La población excluida es el resultado de déficits severos de las instituciones de la sociedad. En España es alojada en el espacio de unos servicios sociales raquíticos y afectados por lo que puede denominarse como “deuda histórica”. En el caso de la asistencia sanitaria sencillamente no se encuentra formulado como problema. Ni está presente ni se le espera. A pesar de que existen valiosas experiencias en el caso del sida y en otros campos de intervención, estas se producen aisladas. Introducir este problema en la agenda profesional de médicos y enfermeras. Pensar en el mismo y experimentar. Se trata de una cuestión urgente.
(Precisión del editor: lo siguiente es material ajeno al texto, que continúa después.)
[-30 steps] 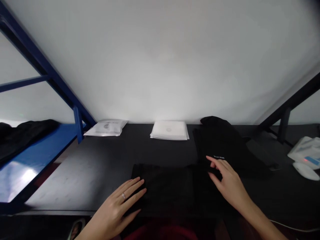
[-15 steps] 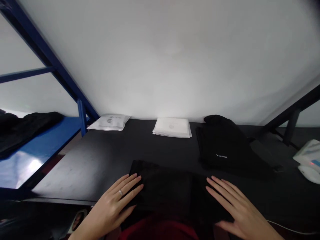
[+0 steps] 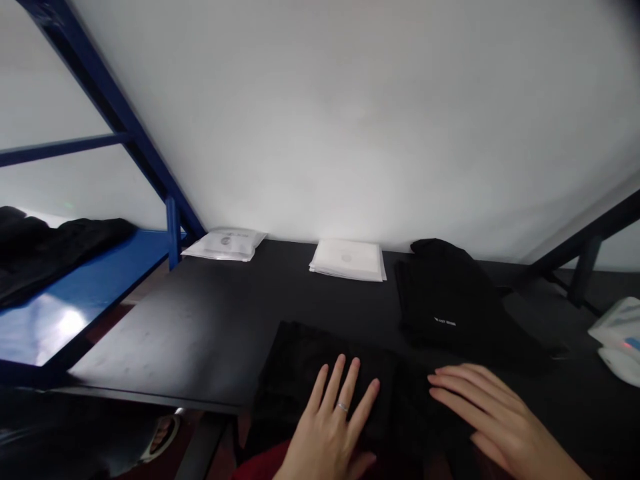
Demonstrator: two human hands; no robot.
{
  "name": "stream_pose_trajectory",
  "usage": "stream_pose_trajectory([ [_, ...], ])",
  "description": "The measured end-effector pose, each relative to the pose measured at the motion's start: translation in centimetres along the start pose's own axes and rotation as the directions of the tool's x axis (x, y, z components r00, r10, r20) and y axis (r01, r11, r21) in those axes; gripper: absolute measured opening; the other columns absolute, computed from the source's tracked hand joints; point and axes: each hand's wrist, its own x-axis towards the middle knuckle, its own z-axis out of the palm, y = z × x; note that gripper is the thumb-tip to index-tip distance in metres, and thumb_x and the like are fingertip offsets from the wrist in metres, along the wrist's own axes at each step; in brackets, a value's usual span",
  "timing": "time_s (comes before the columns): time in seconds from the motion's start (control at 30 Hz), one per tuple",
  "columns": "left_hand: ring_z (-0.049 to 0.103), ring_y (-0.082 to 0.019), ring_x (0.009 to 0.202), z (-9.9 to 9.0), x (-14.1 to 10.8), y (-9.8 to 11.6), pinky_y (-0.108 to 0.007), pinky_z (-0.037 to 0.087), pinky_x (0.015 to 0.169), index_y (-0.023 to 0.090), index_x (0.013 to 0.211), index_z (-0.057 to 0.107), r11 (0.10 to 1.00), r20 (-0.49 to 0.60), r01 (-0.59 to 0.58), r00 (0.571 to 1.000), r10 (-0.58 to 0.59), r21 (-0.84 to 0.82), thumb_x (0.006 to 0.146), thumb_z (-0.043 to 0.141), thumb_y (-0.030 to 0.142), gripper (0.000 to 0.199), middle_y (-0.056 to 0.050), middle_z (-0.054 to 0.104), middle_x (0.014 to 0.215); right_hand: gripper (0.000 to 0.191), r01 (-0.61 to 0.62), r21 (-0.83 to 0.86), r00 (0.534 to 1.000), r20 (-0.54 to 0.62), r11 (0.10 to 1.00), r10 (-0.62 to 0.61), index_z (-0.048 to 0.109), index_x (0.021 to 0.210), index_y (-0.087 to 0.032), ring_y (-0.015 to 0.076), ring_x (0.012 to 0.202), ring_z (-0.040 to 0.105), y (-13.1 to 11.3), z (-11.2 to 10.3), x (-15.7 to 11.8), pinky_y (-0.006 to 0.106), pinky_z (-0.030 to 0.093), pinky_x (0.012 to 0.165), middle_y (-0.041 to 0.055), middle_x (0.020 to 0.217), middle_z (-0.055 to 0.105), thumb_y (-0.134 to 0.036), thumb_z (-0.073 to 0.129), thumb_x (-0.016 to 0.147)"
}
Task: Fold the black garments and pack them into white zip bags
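Observation:
A folded black garment (image 3: pixel 305 357) lies at the front edge of the black table (image 3: pixel 210 313). My left hand (image 3: pixel 333 417), with a ring on one finger, rests flat on the garment with its fingers spread. At the garment's right side is my right hand (image 3: pixel 485 410), its fingers stretched out and close together over dark cloth; whether it touches the cloth I cannot tell. Behind and to the right lies another folded black garment (image 3: pixel 450 293) with a small white print. Neither hand grips anything.
White packets (image 3: pixel 347 260) lie stacked by the wall, and a clear-white plastic bag (image 3: pixel 225 244) is at the back left. A white device (image 3: pixel 620 340) stands far right. Left is a blue table (image 3: pixel 100 273) with black cloth (image 3: pixel 65 247). A person's foot (image 3: pixel 163 433) shows below.
My left hand has moved right, from the garment's left edge onto its middle. My right hand has shifted slightly right, its fingers closer together. The view has tilted a little.

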Motion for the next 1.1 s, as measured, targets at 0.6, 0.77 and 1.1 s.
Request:
stream_pose_trajectory([
  [0.6,0.073,-0.033,0.097,4.7,-0.3,4.3,-0.046,0.053,0.091,0.02,0.104,0.072,0.976,-0.467,0.187,0.857,-0.217,-0.111,0.093,0.061,0.056,0.039,-0.012,0.078,0.096,0.028,0.402,-0.06,0.909,0.142,0.914,-0.391,0.072,0.073,-0.021,0.0275,0.109,0.062,-3.0,5.1,18.5,0.056,0.043,0.111,0.0059,0.091,0.073,-0.009,0.061,0.095],
  [0.77,0.072,-0.029,0.086,7.1,-1.2,5.6,-0.041,0.055,0.088,0.021,0.109,0.074,0.947,-0.495,0.25,0.808,-0.32,-0.204,0.094,0.058,0.048,0.035,-0.011,0.077,0.092,0.027,0.476,0.096,0.857,0.174,0.874,-0.485,0.073,0.081,-0.022,0.0239,0.11,0.062,-5.1,9.2,19.4,0.05,0.046,0.109,0.0051,0.107,0.074,-0.014,0.056,0.101],
  [1.1,0.075,-0.031,0.094,9.5,-3.1,7.3,-0.045,0.058,0.089,0.023,0.109,0.075,0.909,-0.528,0.274,0.745,-0.407,-0.314,0.095,0.055,0.033,0.026,-0.012,0.076,0.097,0.049,-0.005,0.421,0.957,0.266,0.907,-0.118,0.05,0.154,-0.023,0.0282,0.153,0.037,-4.6,6.6,14.1,0.052,0.034,0.123,0.0143,0.163,0.045,-0.033,0.054,0.106],
])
Aunque la intervención sanitaria no sirva de mucho si no existe un sistema de ayudas en la perspectiva de una renta básica, así como una educación inclusiva, unos servicios sociales consistentes y una política de vivienda que compense el desvarío de los años de postfranquismo, que ha sustentado el crecimiento en una privatización salvaje de la construcción. Me pregunto qué clase de sociedad es esta. Me siento agredido por los discursos oficiales optimistas y manipuladores de las realidades. Me reafirmo en que una sociedad desarrollada se mide por los recursos que disponen los más desfavorecidos, nunca por las medias ni por los excesos de los más afortunados. Una sociedad sin deportaciones y donde el edén de lo común sea compartido.